On the upside, the second resistance level to watch out for is at 1950.25, which is a swing high resistance.
WTI/USD:
WTI crude oil has been experiencing a bearish momentum recently. The price is expected to potentially make a bearish reaction off the first resistance at 70.38 and drop to the first support at 67.02. The second support level at 64.36 is also expected to act as a support due to its multi-swing low support status.
In terms of resistance levels, the first resistance level at 70.38 is an overlap resistance, while the second resistance level at 73.40 is a 50% Fibonacci retracement level. Additionally, there is an intermediate resistance level at 69.75.

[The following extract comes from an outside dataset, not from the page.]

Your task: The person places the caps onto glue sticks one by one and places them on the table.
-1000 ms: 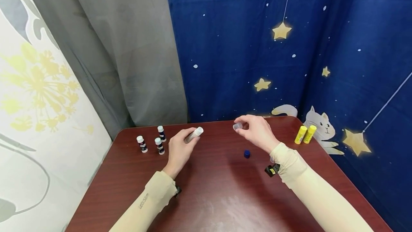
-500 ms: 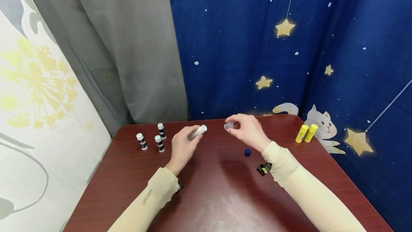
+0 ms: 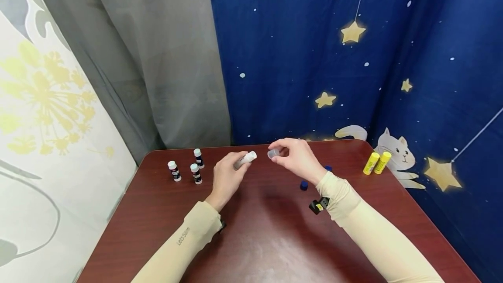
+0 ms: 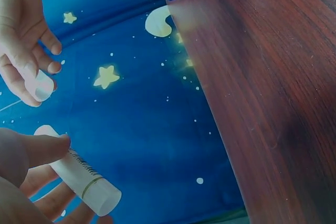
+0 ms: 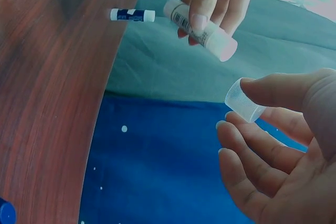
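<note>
A white glue stick [image 3: 246, 159] with a printed barcode lies tilted in my left hand [image 3: 229, 176], which pinches it between thumb and fingers. Its white end points toward the right hand. My right hand [image 3: 298, 158] pinches a small translucent cap [image 5: 245, 100] between thumb and index finger, the other fingers loosely bent below. In the right wrist view the cap's ribbed side shows. A short gap separates the cap from the glue stick. Both are held above the back part of the table [image 3: 251, 239].
Dark blue glue sticks [image 3: 196, 174] with white caps, several of them, stand at the left. Two yellow glue sticks [image 3: 376, 163] stand at the back right corner. A blue cap [image 3: 304, 185] lies below the right wrist, with another blue piece [image 3: 328, 168] partly hidden behind that wrist.
My right hand has moved left with the translucent cap, toward the glue stick. The left hand has shifted slightly right, so the gap between them is smaller.
</note>
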`<state>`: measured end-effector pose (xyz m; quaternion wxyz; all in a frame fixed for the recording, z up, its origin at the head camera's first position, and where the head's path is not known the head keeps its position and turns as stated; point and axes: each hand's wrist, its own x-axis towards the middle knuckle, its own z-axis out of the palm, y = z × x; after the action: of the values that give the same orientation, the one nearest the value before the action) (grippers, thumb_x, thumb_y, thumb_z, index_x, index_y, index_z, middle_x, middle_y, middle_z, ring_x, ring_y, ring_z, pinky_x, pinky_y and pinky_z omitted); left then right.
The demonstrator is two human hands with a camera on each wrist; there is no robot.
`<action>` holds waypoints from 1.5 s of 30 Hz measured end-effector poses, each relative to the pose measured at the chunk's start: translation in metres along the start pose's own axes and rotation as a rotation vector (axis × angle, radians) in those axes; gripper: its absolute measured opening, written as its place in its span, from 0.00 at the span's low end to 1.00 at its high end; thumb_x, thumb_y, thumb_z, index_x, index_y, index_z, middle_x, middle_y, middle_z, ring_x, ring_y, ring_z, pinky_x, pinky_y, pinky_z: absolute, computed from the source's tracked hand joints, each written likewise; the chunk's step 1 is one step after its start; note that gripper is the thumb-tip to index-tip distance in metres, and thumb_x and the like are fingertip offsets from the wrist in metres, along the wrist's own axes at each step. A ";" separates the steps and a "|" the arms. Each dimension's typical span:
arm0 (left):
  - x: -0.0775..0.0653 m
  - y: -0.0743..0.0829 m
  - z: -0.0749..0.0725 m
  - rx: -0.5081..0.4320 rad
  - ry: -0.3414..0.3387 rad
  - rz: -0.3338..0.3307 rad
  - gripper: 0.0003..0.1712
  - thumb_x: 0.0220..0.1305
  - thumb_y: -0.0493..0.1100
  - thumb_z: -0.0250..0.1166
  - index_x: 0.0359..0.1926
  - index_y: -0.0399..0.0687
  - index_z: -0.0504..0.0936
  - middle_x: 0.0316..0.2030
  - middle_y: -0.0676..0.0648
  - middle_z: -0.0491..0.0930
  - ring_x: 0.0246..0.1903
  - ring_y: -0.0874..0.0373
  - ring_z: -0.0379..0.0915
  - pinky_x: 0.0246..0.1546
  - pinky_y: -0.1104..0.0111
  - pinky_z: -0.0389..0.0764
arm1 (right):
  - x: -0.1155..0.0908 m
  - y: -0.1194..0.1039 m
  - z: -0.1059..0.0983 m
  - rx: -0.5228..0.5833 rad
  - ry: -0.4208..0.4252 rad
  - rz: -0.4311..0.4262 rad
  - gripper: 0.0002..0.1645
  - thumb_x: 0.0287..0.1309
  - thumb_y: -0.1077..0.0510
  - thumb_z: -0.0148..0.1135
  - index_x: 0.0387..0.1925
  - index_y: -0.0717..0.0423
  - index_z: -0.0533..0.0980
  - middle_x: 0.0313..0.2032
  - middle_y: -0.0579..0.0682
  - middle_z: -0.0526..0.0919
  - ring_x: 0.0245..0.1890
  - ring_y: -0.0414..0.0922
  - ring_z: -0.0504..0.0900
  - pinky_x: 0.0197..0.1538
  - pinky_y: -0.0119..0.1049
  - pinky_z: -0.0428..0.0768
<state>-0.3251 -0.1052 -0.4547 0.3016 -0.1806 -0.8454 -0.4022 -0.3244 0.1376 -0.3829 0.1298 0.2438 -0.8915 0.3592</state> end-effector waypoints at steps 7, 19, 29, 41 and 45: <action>0.001 0.007 -0.002 -0.001 -0.016 0.011 0.19 0.60 0.43 0.75 0.53 0.55 0.87 0.42 0.54 0.84 0.40 0.59 0.81 0.43 0.59 0.82 | 0.002 -0.006 -0.001 0.014 0.002 -0.023 0.15 0.57 0.55 0.75 0.46 0.36 0.84 0.35 0.37 0.84 0.34 0.38 0.82 0.40 0.38 0.81; 0.001 0.012 0.001 0.014 -0.045 0.013 0.19 0.60 0.43 0.75 0.53 0.54 0.87 0.45 0.53 0.84 0.42 0.59 0.81 0.46 0.60 0.82 | 0.005 -0.013 0.006 0.018 -0.008 -0.027 0.16 0.56 0.56 0.75 0.46 0.38 0.84 0.34 0.36 0.84 0.33 0.36 0.81 0.39 0.36 0.81; 0.000 0.016 0.003 0.029 -0.048 0.059 0.19 0.60 0.43 0.75 0.53 0.53 0.87 0.44 0.52 0.85 0.40 0.59 0.79 0.44 0.62 0.82 | 0.007 -0.015 0.014 0.034 0.005 -0.038 0.16 0.54 0.58 0.77 0.46 0.43 0.85 0.33 0.39 0.85 0.32 0.40 0.81 0.37 0.38 0.80; -0.006 0.020 0.004 0.021 -0.045 0.097 0.19 0.58 0.42 0.76 0.52 0.50 0.88 0.44 0.53 0.85 0.40 0.60 0.79 0.41 0.62 0.83 | 0.000 -0.013 0.022 0.048 -0.018 -0.029 0.15 0.56 0.56 0.76 0.47 0.47 0.86 0.33 0.36 0.84 0.33 0.40 0.81 0.37 0.38 0.80; -0.009 0.020 0.005 0.031 -0.049 0.104 0.19 0.58 0.42 0.77 0.52 0.50 0.88 0.44 0.53 0.85 0.41 0.60 0.79 0.42 0.62 0.83 | -0.002 -0.014 0.024 0.045 -0.028 -0.014 0.14 0.56 0.56 0.76 0.46 0.45 0.86 0.33 0.36 0.84 0.33 0.39 0.81 0.37 0.38 0.80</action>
<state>-0.3091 -0.0893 -0.4513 0.3042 -0.2291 -0.8481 -0.3682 -0.3168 0.1129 -0.3931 0.1144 0.2578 -0.8832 0.3746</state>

Overall, the chart’s momentum is bearish, with prices expected to react bearishly off the first resistance level and drop towards the first support level
XAU/USD (GOLD):
Gold could potentially make a bullish bounce off the first support level at $1933 and head towards the first resistance level at $1957. The $1933 level is an overlap support, coinciding with the 38.20% Fibonacci retracement, which could act as a strong support level. Meanwhile, the $1957 level is also an overlap resistance that may provide a challenge for gold if it reaches that level. The next resistance level is at $2007, which is a swing high resistance.
If gold fails to hold above the $1933 support level, it could potentially drop to the $1911 support level, which is also an overlap support and coincides with the 50% Fibonacci retracement. A break below this level could lead to further downside momentum.